ABC.com maintains the most consistent lead in unique viewers month to month. With peaks of about 8 million visitors in the May, November and March months, it is challenged only on occasion by CBS.com and rarely by regular third-place runner NBC.com. Presumably these numbers reflect mainly traffic to the core network URL and not the massive waves of March Madness activity that comes CBS Sports' way each year. That said, the fight for viewers online came close to a dead heat in the fall show rollout last year.

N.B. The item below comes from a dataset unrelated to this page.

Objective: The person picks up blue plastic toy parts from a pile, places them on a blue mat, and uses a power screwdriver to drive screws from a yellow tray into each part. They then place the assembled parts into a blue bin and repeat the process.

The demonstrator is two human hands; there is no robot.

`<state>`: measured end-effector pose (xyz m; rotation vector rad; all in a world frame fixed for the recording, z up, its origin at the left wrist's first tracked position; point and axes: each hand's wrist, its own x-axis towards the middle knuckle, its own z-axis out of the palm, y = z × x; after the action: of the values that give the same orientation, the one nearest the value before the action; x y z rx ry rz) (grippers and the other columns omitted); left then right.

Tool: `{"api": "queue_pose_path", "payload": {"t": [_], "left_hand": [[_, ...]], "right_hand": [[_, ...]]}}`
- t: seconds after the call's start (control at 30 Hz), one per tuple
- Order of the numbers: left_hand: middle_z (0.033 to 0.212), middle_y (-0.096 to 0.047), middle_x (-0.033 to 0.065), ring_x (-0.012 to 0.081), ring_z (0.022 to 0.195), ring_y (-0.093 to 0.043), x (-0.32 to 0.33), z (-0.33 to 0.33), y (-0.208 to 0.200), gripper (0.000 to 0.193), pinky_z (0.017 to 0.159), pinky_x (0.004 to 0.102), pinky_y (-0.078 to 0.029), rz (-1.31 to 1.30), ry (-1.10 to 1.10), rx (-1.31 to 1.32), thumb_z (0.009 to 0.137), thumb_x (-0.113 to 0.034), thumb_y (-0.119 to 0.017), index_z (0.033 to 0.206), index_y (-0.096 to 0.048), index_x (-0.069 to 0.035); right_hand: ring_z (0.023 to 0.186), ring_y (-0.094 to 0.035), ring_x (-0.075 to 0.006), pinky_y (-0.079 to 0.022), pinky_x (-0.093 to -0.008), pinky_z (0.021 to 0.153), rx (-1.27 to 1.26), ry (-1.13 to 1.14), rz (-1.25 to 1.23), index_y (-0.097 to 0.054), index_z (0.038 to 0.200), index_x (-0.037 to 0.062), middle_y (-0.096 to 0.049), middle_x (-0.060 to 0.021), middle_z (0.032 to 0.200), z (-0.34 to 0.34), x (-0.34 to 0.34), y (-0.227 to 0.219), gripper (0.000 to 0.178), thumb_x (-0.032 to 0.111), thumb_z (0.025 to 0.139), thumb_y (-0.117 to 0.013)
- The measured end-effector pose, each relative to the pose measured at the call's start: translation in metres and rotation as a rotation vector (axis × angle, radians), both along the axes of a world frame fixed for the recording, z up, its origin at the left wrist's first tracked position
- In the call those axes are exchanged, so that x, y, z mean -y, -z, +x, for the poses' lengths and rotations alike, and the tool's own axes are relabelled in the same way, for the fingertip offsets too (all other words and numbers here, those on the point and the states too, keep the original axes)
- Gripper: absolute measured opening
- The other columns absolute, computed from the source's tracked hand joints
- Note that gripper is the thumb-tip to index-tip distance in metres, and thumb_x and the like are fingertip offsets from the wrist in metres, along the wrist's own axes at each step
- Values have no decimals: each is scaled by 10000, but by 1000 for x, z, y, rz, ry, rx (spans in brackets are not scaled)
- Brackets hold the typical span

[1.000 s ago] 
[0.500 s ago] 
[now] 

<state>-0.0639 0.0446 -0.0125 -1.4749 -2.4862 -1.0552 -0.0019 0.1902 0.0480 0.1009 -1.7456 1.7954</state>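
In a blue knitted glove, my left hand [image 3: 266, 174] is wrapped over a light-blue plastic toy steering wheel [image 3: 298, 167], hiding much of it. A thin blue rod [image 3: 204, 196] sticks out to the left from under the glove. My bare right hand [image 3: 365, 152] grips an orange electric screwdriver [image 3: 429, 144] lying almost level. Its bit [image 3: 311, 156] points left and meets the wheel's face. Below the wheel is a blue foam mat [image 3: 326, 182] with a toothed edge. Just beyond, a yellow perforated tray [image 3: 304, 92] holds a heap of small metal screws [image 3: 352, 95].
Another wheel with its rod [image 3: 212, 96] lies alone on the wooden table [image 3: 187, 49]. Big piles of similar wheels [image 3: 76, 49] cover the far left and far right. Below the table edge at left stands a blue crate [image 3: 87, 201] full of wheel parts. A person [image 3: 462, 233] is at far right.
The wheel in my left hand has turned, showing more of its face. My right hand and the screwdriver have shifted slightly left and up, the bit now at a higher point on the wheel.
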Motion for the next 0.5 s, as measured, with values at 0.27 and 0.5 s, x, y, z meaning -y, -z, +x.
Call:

Compete calculates that reality shows and their finales can drive sizable spikes. In May NBC made an especially strong showing as people flicked online to see clips and auditions for "The Voice" (+49% month-over-month in visitors to the show site) but also for "Celebrity Apprentice" (+222%). As The Donald would say, his finale was huge...huge!
Despite ABC's higher audience reach, CBS tends to hold its online viewers longer each month, but still peaks at 35 minutes total for the month. There's no secret why ABC and CBS would have longer hang times: both networks encourage full episode viewing prominently on their front pages. ABC has an especially good video player interface just for navigating and playing back the current library, and CBS features the latest episodes (albeit a less compelling collection) above the fold. NBC's catalog of back episodes online frankly looks like a poorly polished e-commerce site circa 2003. Things get better once you find your way to dedicated show sites, but unlike ABC. there seems to be little encouragement to use the site as a DVR.
In fact even a cursory glance at any of the network sites suggests the ongoing inner conflict over how much the web is or is not a threat to their core businesses. None of them seem clear about what they most want to do online: promote on-air broadcasts, engage viewers in enhancements of the viewing experience, or let them play catch-up with episodes.